Segment Open

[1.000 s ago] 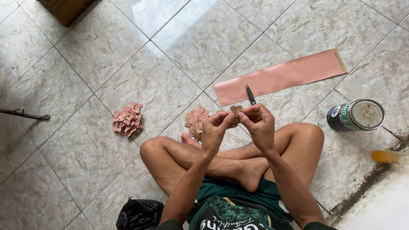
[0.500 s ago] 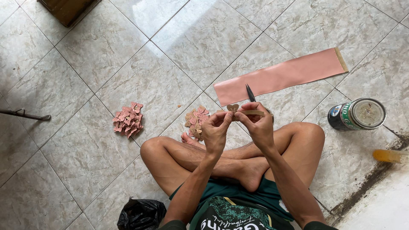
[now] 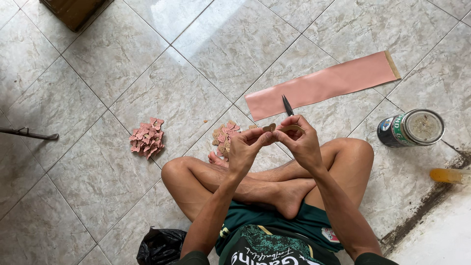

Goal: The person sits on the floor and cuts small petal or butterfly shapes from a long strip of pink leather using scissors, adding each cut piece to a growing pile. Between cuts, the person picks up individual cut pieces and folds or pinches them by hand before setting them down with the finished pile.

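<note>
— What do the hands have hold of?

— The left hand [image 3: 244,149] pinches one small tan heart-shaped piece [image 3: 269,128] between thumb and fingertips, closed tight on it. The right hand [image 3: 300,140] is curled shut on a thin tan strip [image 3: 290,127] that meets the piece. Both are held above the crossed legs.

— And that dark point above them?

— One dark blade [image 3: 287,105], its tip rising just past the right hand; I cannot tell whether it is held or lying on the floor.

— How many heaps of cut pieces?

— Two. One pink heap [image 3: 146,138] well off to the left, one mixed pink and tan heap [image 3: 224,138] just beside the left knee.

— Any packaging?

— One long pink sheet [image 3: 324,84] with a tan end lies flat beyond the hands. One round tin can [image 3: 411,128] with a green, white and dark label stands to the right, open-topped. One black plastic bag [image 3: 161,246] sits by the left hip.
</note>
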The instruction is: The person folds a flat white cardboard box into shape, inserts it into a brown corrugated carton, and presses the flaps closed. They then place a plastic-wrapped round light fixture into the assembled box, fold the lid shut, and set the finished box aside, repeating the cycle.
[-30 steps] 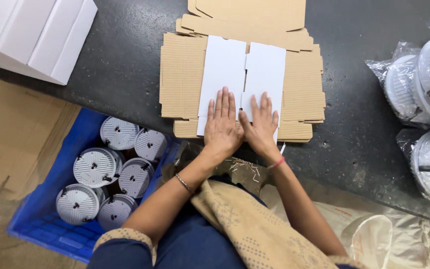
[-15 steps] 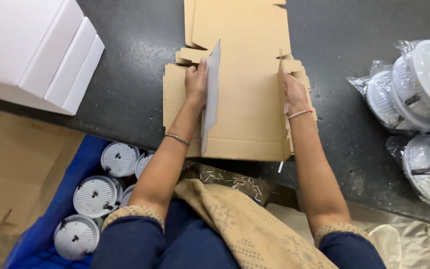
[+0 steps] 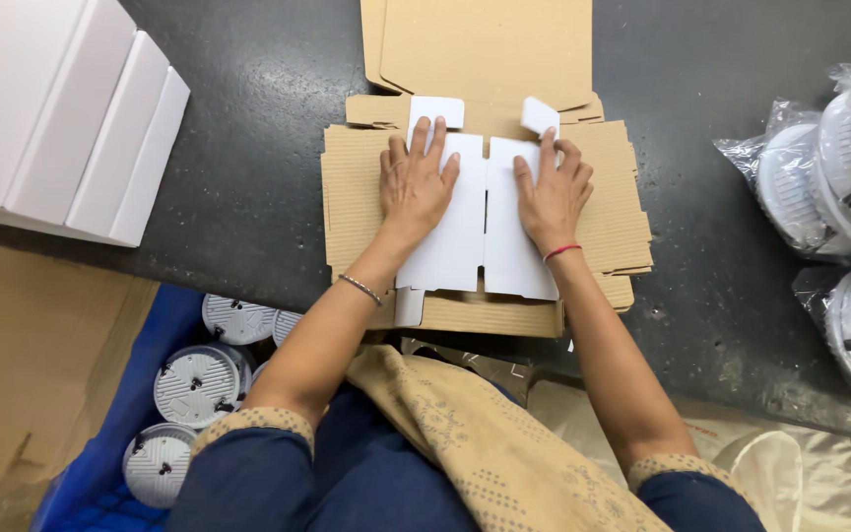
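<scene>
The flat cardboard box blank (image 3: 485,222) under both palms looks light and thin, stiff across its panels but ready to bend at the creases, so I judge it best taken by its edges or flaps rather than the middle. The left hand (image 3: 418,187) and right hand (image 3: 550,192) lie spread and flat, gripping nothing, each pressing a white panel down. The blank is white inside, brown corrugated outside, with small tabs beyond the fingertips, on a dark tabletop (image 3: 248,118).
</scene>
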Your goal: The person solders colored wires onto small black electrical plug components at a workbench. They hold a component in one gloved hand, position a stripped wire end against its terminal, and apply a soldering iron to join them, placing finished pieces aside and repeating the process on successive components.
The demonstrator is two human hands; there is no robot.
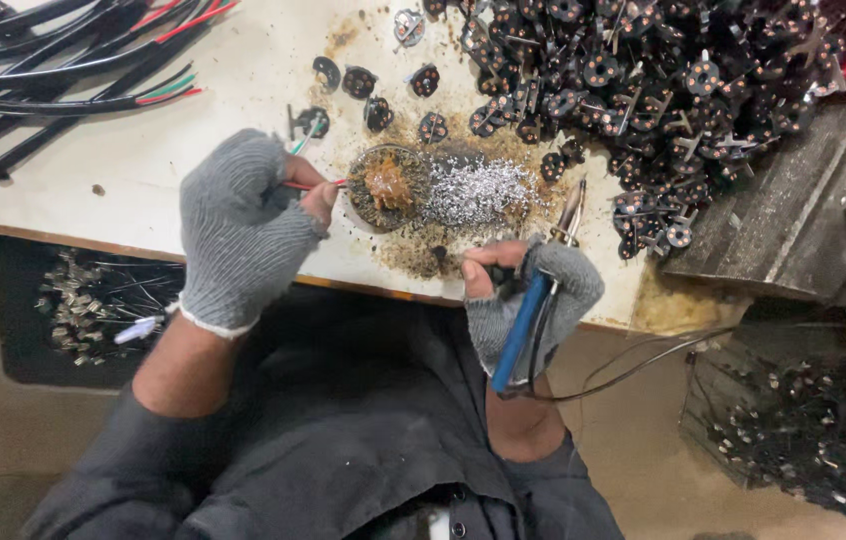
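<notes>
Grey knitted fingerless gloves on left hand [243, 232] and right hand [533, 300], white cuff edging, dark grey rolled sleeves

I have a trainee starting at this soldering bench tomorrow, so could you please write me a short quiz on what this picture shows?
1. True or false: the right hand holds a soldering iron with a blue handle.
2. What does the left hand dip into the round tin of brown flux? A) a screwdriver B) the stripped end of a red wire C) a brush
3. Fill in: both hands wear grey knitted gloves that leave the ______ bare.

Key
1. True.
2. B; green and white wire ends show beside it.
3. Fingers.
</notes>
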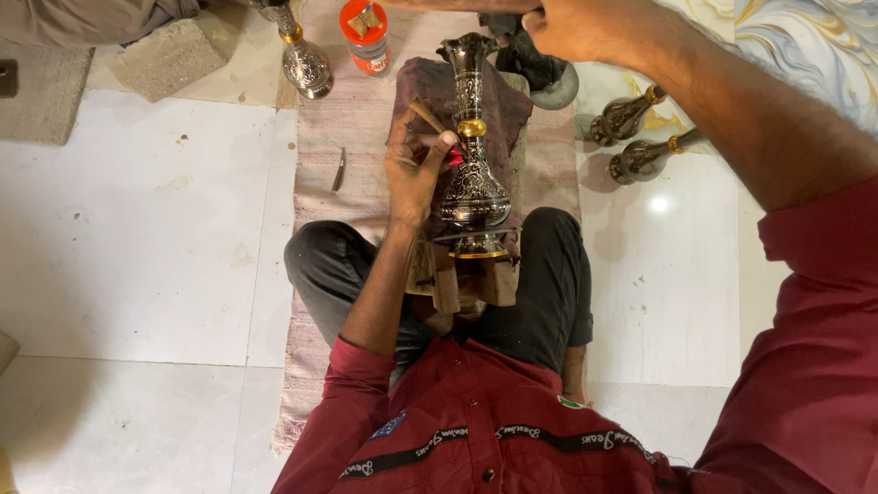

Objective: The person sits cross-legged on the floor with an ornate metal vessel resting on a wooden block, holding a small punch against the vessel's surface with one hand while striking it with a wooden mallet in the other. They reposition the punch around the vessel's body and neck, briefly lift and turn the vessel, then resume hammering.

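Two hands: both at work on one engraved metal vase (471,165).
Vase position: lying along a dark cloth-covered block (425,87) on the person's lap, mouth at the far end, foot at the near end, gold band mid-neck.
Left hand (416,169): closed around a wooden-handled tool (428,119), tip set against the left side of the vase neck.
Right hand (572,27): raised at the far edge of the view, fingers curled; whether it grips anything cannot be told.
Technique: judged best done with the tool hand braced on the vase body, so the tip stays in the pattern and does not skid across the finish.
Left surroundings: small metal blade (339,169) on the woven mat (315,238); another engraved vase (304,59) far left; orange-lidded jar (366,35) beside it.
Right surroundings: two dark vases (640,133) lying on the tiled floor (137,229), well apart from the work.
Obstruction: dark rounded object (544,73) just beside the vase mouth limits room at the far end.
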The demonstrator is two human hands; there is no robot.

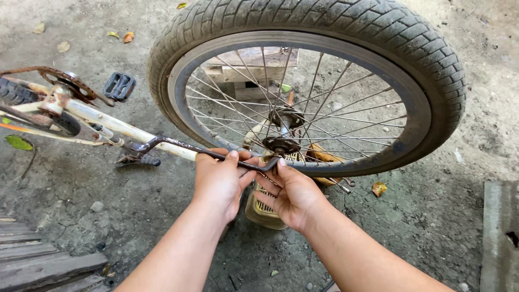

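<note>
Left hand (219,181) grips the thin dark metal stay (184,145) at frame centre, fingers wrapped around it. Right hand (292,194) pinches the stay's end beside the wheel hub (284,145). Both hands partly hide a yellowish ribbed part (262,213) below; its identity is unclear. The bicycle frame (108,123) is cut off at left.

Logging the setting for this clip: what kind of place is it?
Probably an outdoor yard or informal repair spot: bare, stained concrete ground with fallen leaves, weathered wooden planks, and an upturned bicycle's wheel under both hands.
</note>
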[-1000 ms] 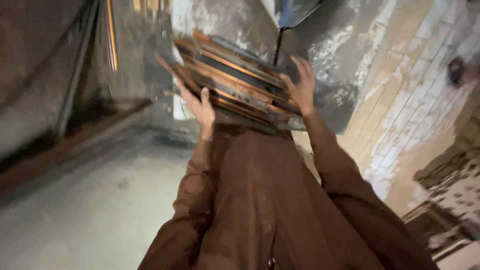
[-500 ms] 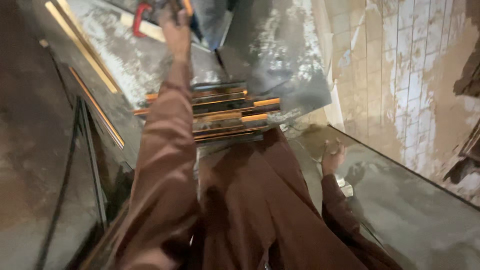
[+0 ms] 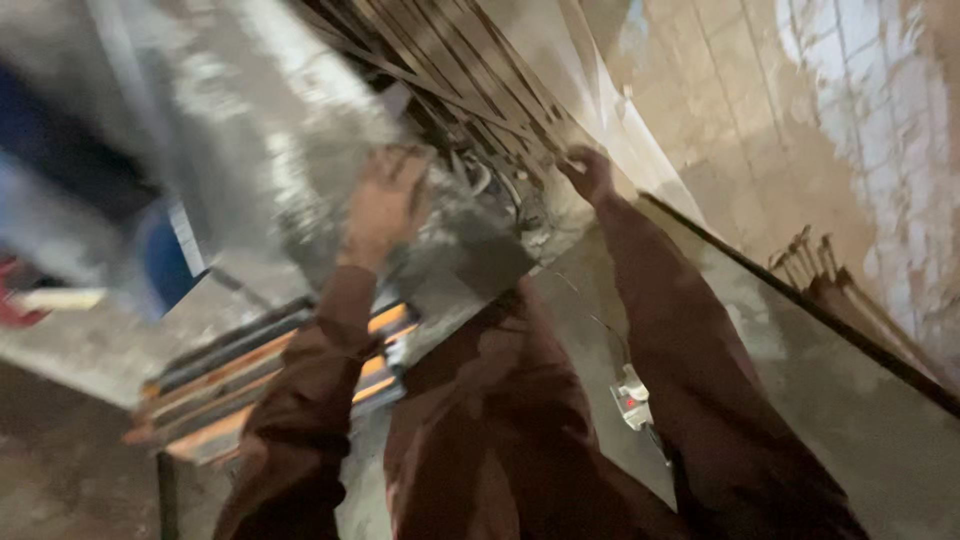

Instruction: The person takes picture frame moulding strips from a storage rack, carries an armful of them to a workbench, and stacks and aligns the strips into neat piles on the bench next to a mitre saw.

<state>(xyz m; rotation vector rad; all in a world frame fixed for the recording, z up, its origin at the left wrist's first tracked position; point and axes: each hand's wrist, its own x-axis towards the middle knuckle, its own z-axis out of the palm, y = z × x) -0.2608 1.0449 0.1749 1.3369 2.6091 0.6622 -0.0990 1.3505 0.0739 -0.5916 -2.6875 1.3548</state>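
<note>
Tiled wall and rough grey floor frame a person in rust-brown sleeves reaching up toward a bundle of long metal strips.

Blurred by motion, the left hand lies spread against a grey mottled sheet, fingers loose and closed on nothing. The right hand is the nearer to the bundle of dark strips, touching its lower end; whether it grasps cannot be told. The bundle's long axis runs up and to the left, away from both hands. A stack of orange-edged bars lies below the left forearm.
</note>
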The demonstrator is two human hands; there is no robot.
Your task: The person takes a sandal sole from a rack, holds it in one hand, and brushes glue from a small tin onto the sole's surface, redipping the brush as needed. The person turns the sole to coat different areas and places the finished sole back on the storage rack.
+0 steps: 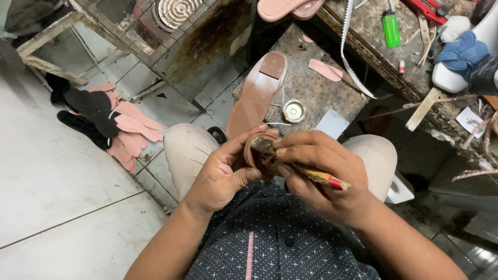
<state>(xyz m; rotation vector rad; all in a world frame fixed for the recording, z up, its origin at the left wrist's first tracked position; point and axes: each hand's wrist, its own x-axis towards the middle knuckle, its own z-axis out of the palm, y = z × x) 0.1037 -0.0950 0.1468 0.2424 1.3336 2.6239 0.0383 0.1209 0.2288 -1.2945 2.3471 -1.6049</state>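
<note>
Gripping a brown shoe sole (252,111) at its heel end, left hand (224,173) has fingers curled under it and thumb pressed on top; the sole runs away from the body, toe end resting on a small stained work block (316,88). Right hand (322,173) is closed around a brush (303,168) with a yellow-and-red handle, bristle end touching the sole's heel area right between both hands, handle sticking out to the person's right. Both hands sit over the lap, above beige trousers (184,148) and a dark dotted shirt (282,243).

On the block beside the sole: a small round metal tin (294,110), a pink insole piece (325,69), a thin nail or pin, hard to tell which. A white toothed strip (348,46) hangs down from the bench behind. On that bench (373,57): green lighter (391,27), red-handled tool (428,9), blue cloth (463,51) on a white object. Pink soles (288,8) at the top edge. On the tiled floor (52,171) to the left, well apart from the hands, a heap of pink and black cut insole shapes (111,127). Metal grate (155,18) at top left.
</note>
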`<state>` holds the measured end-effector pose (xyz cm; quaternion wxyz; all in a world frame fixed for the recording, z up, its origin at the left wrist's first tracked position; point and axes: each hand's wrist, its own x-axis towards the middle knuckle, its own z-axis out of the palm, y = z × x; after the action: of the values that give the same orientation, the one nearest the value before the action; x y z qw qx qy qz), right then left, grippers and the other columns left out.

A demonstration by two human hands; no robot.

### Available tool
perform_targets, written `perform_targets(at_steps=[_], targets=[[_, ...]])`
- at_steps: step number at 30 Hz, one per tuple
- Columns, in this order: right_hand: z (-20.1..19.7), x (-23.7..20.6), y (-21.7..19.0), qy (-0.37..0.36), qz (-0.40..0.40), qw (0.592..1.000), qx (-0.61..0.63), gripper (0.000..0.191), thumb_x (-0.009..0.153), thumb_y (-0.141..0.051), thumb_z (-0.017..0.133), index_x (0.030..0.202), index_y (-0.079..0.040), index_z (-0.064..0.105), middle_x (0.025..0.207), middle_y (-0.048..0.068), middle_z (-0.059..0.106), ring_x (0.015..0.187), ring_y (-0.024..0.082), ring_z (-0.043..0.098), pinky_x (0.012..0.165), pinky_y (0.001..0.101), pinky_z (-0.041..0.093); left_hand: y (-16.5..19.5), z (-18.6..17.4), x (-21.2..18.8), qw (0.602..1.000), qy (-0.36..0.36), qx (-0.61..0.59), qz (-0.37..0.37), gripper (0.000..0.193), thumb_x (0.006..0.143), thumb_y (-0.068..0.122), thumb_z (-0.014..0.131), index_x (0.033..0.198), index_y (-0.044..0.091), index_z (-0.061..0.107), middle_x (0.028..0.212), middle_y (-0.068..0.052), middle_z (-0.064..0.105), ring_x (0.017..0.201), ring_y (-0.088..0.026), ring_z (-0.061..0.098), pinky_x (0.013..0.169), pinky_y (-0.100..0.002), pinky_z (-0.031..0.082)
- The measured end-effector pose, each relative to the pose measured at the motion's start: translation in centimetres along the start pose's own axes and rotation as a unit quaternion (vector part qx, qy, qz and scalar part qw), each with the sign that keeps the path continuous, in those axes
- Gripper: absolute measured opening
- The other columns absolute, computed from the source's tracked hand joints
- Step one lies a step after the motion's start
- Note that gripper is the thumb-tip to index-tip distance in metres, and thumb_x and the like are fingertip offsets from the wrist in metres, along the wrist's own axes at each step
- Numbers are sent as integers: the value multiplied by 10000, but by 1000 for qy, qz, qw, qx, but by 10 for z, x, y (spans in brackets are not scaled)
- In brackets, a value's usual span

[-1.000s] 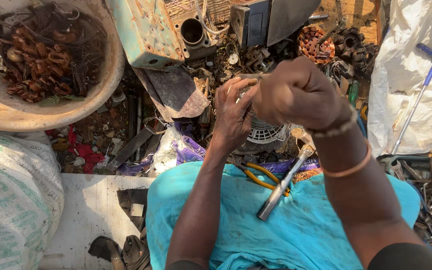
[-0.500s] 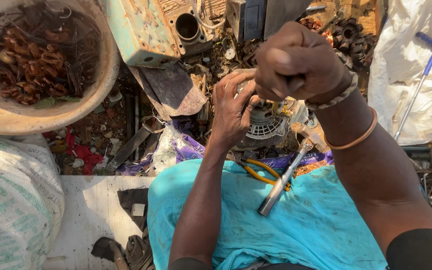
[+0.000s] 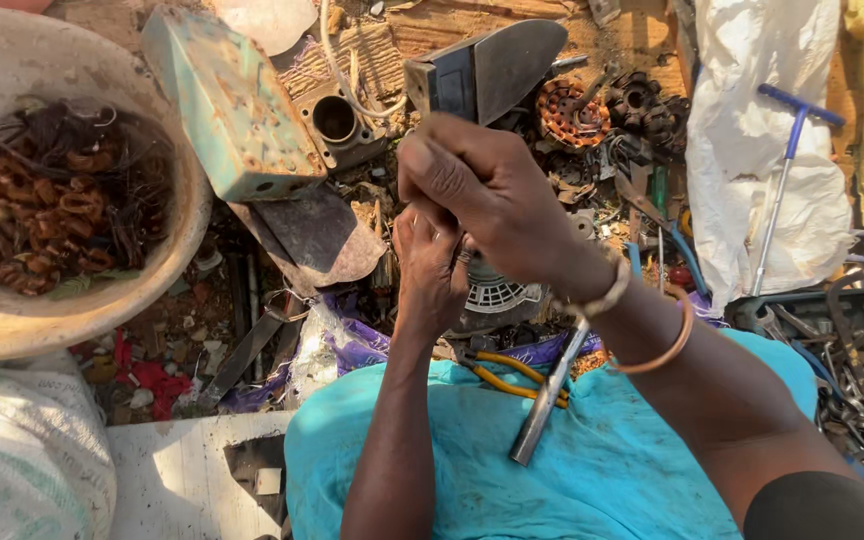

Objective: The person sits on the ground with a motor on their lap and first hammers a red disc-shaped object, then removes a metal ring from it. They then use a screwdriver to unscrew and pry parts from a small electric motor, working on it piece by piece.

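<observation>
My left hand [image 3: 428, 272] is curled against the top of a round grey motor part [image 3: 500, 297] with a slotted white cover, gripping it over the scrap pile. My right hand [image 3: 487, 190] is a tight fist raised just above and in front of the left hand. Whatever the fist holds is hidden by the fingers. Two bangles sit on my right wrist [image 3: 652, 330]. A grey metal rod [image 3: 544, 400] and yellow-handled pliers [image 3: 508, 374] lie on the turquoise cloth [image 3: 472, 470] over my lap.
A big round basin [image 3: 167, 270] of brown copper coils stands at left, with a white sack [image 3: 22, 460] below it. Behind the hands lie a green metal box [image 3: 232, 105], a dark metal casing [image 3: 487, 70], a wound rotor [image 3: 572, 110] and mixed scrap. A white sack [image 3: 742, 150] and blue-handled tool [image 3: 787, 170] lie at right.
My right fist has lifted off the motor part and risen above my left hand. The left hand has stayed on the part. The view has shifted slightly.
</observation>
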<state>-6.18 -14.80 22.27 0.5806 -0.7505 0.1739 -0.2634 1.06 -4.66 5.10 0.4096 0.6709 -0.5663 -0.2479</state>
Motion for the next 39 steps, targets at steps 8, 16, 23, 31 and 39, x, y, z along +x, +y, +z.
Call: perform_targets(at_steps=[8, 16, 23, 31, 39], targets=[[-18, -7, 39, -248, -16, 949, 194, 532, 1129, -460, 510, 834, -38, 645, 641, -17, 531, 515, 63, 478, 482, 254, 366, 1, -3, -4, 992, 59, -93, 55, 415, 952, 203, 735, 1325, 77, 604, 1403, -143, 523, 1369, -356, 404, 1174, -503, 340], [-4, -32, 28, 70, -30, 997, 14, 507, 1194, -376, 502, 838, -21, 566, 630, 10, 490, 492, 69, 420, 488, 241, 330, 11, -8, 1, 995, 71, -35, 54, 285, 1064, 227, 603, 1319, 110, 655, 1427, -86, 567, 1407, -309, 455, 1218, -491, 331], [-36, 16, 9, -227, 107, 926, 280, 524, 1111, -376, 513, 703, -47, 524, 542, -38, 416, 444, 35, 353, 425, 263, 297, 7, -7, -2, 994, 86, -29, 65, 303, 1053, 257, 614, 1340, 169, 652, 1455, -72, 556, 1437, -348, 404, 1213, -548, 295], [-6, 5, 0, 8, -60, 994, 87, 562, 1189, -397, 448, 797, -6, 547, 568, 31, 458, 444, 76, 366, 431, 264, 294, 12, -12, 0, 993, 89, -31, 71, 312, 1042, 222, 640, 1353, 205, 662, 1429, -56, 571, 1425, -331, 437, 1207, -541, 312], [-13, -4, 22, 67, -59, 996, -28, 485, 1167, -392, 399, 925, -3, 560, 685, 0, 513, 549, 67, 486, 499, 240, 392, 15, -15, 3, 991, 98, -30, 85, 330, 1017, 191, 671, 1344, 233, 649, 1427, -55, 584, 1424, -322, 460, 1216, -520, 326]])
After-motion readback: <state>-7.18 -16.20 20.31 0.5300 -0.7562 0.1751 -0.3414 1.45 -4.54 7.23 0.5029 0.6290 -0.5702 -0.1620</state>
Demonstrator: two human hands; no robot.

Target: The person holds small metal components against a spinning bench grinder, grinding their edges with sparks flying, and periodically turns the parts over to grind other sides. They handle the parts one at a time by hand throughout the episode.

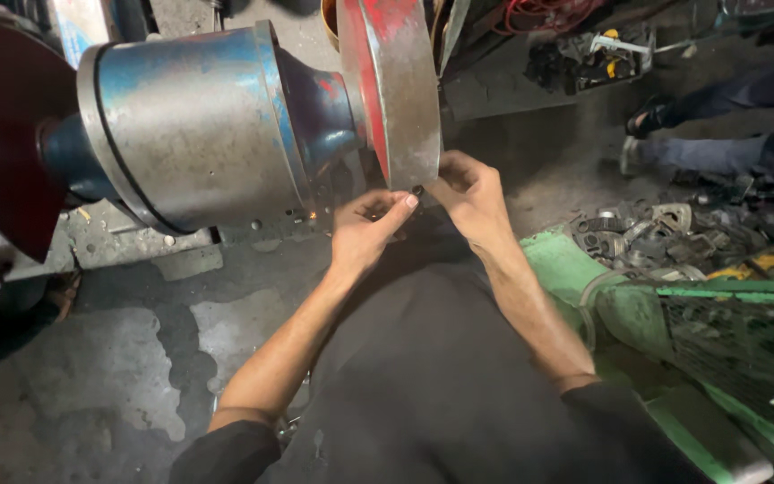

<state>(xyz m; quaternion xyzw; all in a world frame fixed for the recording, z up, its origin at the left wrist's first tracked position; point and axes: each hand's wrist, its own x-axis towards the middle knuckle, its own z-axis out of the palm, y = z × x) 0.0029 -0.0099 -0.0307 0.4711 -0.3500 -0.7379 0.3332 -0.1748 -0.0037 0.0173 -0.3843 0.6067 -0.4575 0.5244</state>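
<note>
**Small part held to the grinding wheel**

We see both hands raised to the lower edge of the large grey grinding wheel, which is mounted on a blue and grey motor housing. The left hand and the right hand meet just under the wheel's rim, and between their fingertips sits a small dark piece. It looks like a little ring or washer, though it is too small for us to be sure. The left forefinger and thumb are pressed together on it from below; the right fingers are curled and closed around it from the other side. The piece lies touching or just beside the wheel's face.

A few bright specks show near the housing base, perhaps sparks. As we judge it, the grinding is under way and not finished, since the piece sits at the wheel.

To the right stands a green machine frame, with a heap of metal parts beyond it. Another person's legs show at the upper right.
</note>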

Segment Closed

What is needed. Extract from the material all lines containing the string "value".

Expected answer.
`<state>` holds the measured end-effector pose (xyz cm; quaternion wxyz; all in a world frame fixed for the recording, z up, its origin at the left wrist's first tracked position; point and axes: each hand's wrist, its own x-axis towards the middle knuckle, its own z-axis out of the palm, y = z × x; after the action: of the values that give the same orientation, the one nearest the value before the action; x y z qw qx qy qz), right then left, grippers and the other columns left out.
- Numbers are sent as integers: the value multiplied by 10000, but by 1000 for qy, qz, qw, qx, but by 10 for z, x, y (spans in brackets are not scaled)
- In brackets, a value's usual span

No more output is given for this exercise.